Gdyby to uczynili, przywiązaliby wagę do fałszywej religii
chrześcijańskiej, różniącej się całkowicie od jedynego Kościoła
Chrystusa. Czyż możemy pozwolić na to – a byłoby to, rzeczą niesłuszną i
niesprawiedliwą, by prawda, a mianowicie prawda przez Boga objawiona,
stała się przedmiotem układów?
Co się zaś tyczy artykułów wiary, to bezwarunkowo nie dozwolona jest
różnica, która chciano zaprowadzić między tzw. zasadniczymi a nie
zasadniczymi punktami wiary, jak gdyby pierwsze z nich musiały być
uznane przez wszystkich, natomiast te drugie mogłyby pozostać do
swobodnego uznania wiernych
Jasną rzeczą więc jest, Czcigodni Bracia, dlaczego Stolica Apostolska
swym wiernym nigdy nie pozwalała, by brali udział w zjazdach
niekatolickich. Pracy nad jednością chrześcijan nie wolno popierać
inaczej, jak tylko działaniem w tym duchu, by odszczepieńcy powrócili na
łono jedynego, prawdziwego Kościoła Chrystusowego, od którego kiedyś,
niestety, odpadli. Powtarzamy, by powrócili do jednego Kościoła
Chrystusa, który jest wszystkim widomy i po wsze czasy, z woli Swego
Założyciela, pozostanie takim, jakim go On dla zbawienia wszystkich
ludzi ustanowił. Mistyczna Oblubienica Chrystusa przez całe wieki
pozostała bez zmazy i nigdy też zmazy doznać nie może.

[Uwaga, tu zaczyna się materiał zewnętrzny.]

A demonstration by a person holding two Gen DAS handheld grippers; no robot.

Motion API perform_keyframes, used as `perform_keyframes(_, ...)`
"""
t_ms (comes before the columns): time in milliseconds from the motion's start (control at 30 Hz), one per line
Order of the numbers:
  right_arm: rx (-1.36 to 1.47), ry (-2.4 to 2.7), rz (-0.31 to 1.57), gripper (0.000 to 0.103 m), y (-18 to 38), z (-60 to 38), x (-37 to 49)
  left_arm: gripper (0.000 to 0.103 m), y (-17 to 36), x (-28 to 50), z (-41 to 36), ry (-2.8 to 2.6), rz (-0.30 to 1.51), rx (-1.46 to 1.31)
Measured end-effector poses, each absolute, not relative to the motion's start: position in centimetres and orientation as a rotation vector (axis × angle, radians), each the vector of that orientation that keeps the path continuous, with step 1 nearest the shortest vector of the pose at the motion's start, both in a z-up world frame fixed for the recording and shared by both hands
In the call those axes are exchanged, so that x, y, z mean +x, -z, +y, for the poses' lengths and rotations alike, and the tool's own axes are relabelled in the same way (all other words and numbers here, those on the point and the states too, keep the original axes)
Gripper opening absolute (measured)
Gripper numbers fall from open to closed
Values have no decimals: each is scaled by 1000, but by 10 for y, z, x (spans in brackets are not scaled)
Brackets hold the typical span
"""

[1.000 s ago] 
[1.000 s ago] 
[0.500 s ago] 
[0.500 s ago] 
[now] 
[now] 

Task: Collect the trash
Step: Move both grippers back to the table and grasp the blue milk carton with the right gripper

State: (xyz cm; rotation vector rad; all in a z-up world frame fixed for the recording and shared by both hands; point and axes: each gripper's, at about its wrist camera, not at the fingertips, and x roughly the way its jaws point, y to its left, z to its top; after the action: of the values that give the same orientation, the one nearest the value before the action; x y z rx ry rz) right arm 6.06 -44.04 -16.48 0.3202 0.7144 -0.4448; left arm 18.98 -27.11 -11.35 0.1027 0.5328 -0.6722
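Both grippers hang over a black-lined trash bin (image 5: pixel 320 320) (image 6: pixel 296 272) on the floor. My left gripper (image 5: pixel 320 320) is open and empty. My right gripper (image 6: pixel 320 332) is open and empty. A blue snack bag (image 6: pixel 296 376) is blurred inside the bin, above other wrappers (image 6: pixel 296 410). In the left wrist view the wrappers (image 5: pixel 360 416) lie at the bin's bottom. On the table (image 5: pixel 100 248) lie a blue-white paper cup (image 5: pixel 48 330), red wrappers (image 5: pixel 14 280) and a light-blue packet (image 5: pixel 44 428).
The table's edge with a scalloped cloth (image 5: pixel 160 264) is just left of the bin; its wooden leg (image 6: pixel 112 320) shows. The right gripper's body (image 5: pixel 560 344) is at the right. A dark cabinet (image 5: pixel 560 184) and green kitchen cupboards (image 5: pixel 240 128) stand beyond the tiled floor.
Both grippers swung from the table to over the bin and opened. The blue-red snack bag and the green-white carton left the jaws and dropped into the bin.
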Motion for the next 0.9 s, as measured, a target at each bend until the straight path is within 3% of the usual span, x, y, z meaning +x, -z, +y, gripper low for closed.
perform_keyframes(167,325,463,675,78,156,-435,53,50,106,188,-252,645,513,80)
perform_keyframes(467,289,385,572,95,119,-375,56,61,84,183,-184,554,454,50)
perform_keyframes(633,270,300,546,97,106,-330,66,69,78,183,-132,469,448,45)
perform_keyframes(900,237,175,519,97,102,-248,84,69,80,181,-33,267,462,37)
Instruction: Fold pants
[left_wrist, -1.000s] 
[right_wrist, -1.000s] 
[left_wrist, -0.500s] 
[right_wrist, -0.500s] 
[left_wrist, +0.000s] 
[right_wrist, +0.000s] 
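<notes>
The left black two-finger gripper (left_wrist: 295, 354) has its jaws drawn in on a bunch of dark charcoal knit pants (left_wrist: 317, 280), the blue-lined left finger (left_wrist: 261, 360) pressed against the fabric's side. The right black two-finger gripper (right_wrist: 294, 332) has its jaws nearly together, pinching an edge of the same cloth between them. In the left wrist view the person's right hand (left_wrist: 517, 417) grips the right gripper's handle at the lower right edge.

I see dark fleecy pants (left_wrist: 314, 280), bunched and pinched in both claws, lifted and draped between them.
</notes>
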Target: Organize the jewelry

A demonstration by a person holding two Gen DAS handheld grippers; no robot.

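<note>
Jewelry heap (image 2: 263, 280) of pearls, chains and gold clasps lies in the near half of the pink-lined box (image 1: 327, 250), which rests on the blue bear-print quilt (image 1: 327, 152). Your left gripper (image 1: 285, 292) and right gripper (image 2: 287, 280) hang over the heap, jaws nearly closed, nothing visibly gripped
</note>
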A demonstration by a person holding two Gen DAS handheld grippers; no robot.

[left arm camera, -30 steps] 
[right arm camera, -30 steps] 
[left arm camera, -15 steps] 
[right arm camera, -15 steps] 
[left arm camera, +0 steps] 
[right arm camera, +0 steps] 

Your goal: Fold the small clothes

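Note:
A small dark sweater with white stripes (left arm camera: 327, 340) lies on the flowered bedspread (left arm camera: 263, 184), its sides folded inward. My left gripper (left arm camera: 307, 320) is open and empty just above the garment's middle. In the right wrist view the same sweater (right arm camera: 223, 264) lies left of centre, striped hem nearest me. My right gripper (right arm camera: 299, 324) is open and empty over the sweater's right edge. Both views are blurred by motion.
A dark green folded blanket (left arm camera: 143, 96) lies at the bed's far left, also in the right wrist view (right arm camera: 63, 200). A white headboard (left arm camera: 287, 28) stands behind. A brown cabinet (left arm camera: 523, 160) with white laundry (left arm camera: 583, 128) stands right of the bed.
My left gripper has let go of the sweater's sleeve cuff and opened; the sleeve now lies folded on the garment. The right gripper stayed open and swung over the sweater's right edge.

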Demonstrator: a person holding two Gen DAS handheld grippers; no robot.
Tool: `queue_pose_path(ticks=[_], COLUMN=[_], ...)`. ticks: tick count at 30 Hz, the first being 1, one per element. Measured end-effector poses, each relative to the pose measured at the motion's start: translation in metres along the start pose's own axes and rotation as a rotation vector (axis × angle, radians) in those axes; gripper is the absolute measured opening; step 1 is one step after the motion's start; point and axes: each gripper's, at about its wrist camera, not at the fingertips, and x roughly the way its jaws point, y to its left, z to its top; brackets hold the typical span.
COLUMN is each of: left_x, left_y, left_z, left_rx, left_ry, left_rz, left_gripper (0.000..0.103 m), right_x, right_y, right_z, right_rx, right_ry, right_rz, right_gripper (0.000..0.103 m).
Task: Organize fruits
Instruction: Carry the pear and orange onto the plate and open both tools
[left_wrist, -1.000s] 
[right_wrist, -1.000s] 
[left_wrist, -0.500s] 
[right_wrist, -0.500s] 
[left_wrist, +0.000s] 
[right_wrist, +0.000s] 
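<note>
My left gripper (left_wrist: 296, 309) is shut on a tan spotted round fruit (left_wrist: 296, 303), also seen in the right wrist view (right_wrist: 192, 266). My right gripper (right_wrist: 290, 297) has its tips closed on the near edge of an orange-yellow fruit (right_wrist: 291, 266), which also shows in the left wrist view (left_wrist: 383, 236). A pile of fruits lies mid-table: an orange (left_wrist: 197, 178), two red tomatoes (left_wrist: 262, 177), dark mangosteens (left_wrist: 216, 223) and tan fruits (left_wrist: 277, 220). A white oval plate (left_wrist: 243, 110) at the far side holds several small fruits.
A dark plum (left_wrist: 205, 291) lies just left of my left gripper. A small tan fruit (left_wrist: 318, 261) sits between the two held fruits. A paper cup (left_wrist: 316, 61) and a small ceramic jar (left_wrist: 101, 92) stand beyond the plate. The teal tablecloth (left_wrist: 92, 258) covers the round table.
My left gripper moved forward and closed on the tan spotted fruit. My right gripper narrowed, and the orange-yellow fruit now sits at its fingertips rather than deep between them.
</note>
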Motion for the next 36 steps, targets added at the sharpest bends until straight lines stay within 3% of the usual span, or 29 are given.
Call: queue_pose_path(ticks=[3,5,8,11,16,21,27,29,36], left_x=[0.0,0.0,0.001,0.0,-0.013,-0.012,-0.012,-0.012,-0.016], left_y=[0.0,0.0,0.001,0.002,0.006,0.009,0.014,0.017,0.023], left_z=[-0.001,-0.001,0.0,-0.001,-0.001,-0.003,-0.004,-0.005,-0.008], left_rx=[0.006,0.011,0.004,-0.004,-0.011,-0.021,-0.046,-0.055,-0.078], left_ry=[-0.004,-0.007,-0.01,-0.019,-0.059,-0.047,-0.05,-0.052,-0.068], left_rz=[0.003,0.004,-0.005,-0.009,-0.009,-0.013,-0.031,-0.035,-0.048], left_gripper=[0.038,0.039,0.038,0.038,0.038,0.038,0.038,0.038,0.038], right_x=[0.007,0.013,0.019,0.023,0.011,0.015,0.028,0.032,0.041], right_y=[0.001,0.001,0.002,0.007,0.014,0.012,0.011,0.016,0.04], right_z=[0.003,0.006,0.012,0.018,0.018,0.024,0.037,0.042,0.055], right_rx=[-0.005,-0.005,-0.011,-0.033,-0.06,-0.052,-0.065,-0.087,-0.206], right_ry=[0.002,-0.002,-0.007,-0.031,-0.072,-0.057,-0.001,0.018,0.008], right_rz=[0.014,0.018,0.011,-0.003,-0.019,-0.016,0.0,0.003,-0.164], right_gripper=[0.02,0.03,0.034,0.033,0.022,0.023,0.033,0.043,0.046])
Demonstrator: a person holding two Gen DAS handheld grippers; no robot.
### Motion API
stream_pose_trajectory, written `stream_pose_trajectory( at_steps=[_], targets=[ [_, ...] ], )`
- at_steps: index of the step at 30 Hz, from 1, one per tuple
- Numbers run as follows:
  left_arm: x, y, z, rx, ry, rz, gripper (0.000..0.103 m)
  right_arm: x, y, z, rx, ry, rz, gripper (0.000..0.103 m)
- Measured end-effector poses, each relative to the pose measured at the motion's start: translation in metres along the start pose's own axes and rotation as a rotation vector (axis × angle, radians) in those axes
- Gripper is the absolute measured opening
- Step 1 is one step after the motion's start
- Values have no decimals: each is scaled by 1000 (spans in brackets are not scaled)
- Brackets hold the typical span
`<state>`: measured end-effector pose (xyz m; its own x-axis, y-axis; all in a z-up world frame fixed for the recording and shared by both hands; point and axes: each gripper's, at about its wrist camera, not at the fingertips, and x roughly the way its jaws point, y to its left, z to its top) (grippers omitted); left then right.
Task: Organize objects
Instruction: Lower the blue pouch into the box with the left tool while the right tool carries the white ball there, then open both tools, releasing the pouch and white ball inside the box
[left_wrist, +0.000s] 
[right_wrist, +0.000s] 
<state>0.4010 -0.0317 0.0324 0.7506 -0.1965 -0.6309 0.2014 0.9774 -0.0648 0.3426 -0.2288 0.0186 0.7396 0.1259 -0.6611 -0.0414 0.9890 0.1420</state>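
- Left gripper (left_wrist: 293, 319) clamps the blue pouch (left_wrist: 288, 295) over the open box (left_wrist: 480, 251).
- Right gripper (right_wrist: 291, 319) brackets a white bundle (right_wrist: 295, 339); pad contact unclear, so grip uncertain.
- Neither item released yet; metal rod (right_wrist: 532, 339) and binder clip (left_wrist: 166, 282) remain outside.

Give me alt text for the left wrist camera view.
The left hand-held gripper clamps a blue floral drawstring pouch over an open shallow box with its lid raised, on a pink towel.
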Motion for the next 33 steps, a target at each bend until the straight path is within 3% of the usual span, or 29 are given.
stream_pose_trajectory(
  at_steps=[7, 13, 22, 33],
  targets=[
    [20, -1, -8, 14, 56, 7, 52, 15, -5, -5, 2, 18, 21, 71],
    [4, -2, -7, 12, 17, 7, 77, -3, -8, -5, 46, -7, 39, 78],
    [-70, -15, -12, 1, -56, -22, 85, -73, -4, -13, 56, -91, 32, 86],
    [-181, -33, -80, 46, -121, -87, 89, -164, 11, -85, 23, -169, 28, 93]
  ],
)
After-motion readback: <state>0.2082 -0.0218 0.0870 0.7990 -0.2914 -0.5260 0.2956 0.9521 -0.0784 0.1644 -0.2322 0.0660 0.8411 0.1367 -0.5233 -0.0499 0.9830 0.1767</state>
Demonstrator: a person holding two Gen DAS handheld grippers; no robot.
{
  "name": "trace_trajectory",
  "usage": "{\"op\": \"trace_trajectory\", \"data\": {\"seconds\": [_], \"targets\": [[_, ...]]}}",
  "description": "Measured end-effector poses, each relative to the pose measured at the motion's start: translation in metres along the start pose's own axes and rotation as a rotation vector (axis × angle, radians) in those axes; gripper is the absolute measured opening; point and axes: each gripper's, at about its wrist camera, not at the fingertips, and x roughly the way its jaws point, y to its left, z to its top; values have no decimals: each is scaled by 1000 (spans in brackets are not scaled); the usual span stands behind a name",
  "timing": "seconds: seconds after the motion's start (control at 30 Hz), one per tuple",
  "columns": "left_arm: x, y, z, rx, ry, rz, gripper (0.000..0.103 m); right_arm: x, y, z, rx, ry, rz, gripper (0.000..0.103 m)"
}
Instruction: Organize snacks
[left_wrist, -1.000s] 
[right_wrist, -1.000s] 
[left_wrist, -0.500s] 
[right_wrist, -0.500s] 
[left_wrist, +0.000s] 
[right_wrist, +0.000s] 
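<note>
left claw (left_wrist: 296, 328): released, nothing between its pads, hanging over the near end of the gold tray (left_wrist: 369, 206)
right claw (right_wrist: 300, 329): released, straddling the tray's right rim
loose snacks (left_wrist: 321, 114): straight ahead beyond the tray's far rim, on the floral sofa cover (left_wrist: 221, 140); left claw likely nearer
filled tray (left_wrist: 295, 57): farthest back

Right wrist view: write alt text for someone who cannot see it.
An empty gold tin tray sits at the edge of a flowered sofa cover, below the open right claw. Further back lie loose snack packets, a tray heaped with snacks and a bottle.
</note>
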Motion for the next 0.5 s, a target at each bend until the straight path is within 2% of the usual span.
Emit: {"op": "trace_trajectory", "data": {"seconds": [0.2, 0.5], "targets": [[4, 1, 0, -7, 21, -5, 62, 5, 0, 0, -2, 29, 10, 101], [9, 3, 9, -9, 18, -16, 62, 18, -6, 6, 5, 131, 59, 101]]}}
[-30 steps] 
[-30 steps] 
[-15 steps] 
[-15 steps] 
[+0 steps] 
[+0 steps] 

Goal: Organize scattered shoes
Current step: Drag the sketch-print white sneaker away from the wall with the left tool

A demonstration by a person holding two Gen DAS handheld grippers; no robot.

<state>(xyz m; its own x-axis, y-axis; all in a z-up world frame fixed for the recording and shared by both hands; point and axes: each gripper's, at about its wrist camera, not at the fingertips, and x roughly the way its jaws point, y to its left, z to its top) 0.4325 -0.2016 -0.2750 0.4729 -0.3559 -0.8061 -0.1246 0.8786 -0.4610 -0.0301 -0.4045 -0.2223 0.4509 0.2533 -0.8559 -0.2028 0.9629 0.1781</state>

Skoro to mistyczne ciało Chrystusa, Kościół, jedno jest, spojone i
złączone jak ciało fizyczne, bardzo niedorzecznym człowiekiem okazałby
się ten, kto by chciał twierdzić, że ciało mistyczne Chrystusa może się
składać z odrębnych, od siebie oddzielonych członków.
Instrukcja Kongregacji Świętego Oficjum De motione oecumenica (O ruchu ekumenicznym) z 1949 r.
Należy więc przedstawić i wykładać całą i nieuszczuploną doktrynę
katolicką. Żadną miarą nie wolno pomijać milczeniem czy owijać w
wieloznaczne słówka tego, co wiara katolicka mówi o prawdziwej naturze i
drodze usprawiedliwienia, o strukturze Kościoła, o prymacie jurysdykcji
biskupa rzymskiego, wreszcie o jedynej prawdziwej jedności przez powrót
dysydentów do jednego prawdziwego Kościoła Chrystusa (deque unica vera
unione per reditum dissidentium ad unam veram Christi Ecclesiam).